4

I have the code of Scala

class MyClass {
  private val myData: Map[String, MyClass2] = new HashMap[String, MyClass2]()

  def someMethod = {
      synchronized(myData) {
        val id = getSomeId
        if (myData.containsKey(id)) myData = myData.remove(id)
        else Log.d("123", "Not found!")
      }
  }

  def getSomeId = //....
}

I wonder, is it possible to remain this code thread-safe without using synchronized and without involving some other libraries such Akka or any other libraries (classes) even built-in in Java or Scala?

Ideally, I'd like to make thread-safe only by using the conception of immutability (final in Java, if you will).

UPDATE:

class MyClass(myData: Map[String, MyClass2] = new HashMap[String, MyClass2]()) {

  def someMethod = {
      synchronized(myData) {
        val id = getSomeId
        if (myData.containsKey(id)) new MyClass(myData.remove(id))
        else {
           Log.d("123", "Not found!")
           this
         }
      }
  }

  def getSomeId = //....
}
Petr
  • 62,528
  • 13
  • 153
  • 317
Alan Coromano
  • 24,958
  • 53
  • 135
  • 205
  • Your code doesn't compile. Are you using an immutable map? Then `myData` must be a `var`. Anyway, the answer is "no". You need either a lock or use any other concurrent tool like atomic CAS. – 0__ Jun 15 '13 at 13:09
  • @0__ look at my update, now at least it should compile. – Alan Coromano Jun 15 '13 at 13:26
  • You want to use path-copying there (make `MyClass` an immutable case class itself), as shown in the answer by Petr Pudlák. Then you move the synchronization responsibility to the instance that uses `MyClass` (and you can ask the question again :) – 0__ Jun 15 '13 at 15:17
  • @0__ hmm, you're right... if I understood you correctly. – Alan Coromano Jun 15 '13 at 15:38
  • @0__ would you mind giving me an example of what you said (`move the synchronization responsibility to the instance that uses MyClass`)? I'm not sure I understand the issue. – Alan Coromano Jun 16 '13 at 01:28
  • Say you use path copying, e.g. `case class Foo(map: Map[String, Bar])`. This is thread safe because fully immutable. But you will track changes on the use site: `var foo = Foo(Map.empty); foo = foo.copy(map = foo.map + ("bar" -> new Bar {}))`; so you need to think about concurrency when changing the `foo` variable, and so forth. – 0__ Jun 16 '13 at 09:08
  • @0__ can you write this as an answer? – Alan Coromano Jun 16 '13 at 09:19

4 Answers4

4

You can solve the problem with immutability only if you make MyClass immutable too (and let it use only immutable data structures as well). The reason is simple: If MyClass is mutable, then you have to synchronize modifications by concurrent threads.

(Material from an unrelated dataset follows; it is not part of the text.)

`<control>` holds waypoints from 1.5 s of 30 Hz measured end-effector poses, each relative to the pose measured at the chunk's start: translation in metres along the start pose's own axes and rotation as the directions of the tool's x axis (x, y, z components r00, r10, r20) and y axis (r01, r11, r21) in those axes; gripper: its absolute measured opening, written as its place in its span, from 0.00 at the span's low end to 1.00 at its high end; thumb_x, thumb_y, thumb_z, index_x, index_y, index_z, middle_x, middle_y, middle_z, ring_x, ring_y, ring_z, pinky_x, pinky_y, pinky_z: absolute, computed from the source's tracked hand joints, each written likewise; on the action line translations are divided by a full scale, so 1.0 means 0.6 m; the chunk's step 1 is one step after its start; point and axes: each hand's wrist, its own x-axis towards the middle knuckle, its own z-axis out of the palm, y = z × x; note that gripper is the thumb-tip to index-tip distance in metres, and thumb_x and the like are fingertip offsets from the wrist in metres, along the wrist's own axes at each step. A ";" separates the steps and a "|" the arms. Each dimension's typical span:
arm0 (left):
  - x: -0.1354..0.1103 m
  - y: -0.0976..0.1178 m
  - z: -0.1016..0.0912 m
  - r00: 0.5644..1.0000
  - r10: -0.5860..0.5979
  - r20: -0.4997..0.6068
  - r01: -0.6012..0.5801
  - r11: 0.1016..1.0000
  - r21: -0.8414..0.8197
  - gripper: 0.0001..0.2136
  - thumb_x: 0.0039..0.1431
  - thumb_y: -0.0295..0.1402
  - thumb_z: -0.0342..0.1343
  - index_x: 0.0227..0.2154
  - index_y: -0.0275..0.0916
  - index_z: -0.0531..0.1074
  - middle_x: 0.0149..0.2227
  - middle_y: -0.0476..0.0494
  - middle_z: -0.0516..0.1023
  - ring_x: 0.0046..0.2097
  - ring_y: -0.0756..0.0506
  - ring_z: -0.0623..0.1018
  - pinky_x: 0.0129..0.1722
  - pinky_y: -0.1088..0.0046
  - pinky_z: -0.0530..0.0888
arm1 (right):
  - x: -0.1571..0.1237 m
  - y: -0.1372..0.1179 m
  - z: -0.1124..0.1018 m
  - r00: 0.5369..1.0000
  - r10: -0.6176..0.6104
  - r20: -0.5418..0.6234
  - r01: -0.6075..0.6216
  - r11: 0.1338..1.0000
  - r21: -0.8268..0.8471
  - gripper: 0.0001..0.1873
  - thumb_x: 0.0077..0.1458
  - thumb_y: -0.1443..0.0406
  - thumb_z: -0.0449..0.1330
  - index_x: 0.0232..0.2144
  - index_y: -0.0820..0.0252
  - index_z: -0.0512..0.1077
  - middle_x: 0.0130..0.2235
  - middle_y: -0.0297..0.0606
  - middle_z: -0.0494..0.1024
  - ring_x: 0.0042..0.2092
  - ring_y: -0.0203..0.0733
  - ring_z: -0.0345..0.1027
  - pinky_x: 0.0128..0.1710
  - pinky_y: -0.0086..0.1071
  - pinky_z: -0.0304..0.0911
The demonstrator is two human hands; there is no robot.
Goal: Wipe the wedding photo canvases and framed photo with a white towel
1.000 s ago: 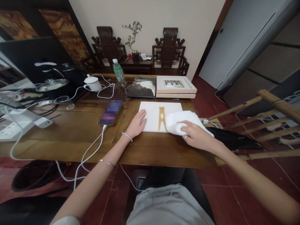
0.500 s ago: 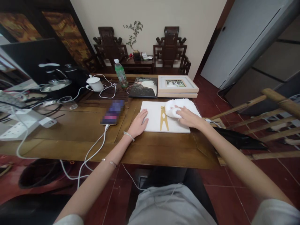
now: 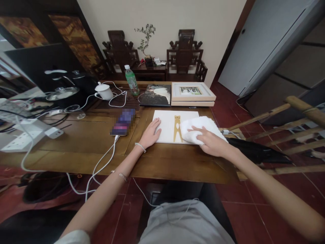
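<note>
The wooden table runs wide in front of me. At its middle lies a white board, flat, its near edge close to my side of the table. Just behind the board a pale framed picture lies face up, and a dark picture lies touching its left side.

A white cloth is bunched over the right half of the board and spills past its right edge. My right hand rests on the near part of the cloth. Its fingers are stretched and lightly curved over the folds, pressing down. The thumb is hidden, so I cannot tell whether I am pinching the cloth.

My left hand lies palm down on the board's left edge, fingers released and flat, with a thin band at the wrist.

Left of that hand a phone lies on the table with a white cable running off the near edge. Farther back stand a green bottle and a white lidded cup.

A small gold figure stands out on the board, just beside the cloth.
</note>
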 end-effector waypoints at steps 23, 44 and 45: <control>-0.004 0.004 -0.010 0.993 0.013 0.118 -0.027 0.993 0.118 0.26 0.64 0.35 0.41 0.62 0.26 0.59 0.67 0.30 0.54 0.69 0.38 0.50 0.67 0.53 0.50 | 0.011 -0.009 0.002 0.998 0.057 -0.033 -0.057 0.998 0.006 0.15 0.44 0.77 0.49 0.32 0.61 0.71 0.59 0.51 0.69 0.66 0.54 0.51 0.63 0.54 0.49; -0.005 0.010 -0.002 0.997 0.028 0.067 -0.037 0.989 0.146 0.25 0.66 0.39 0.40 0.61 0.31 0.61 0.66 0.34 0.59 0.68 0.39 0.56 0.66 0.54 0.53 | -0.012 -0.028 0.000 0.999 0.043 -0.026 -0.043 0.999 0.008 0.15 0.44 0.77 0.50 0.33 0.61 0.71 0.60 0.52 0.67 0.66 0.56 0.51 0.62 0.56 0.49; -0.005 0.010 -0.002 0.997 0.028 0.067 -0.037 0.989 0.142 0.25 0.66 0.39 0.40 0.61 0.31 0.61 0.66 0.33 0.59 0.68 0.38 0.56 0.66 0.53 0.53 | -0.026 -0.038 -0.001 1.000 0.023 -0.018 -0.022 0.999 0.030 0.15 0.43 0.77 0.51 0.32 0.60 0.71 0.61 0.50 0.66 0.66 0.56 0.49 0.63 0.56 0.48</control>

This requires a different design - every operation that causes an instance of MyClass to "change" will instead return a (possibly) modified instance.

import collection.immutable._

class MyClass2 {
  // ...
}

// We can make the default constructor private, if we want to manage the
// map ourselves instead of allowing users to pass arbitrary maps
// (depends on your use case):
class MyClass private (val myData: Map[String,MyClass2]) {
  // A public constructor:
  def this() = this(new HashMap[String,MyClass2]())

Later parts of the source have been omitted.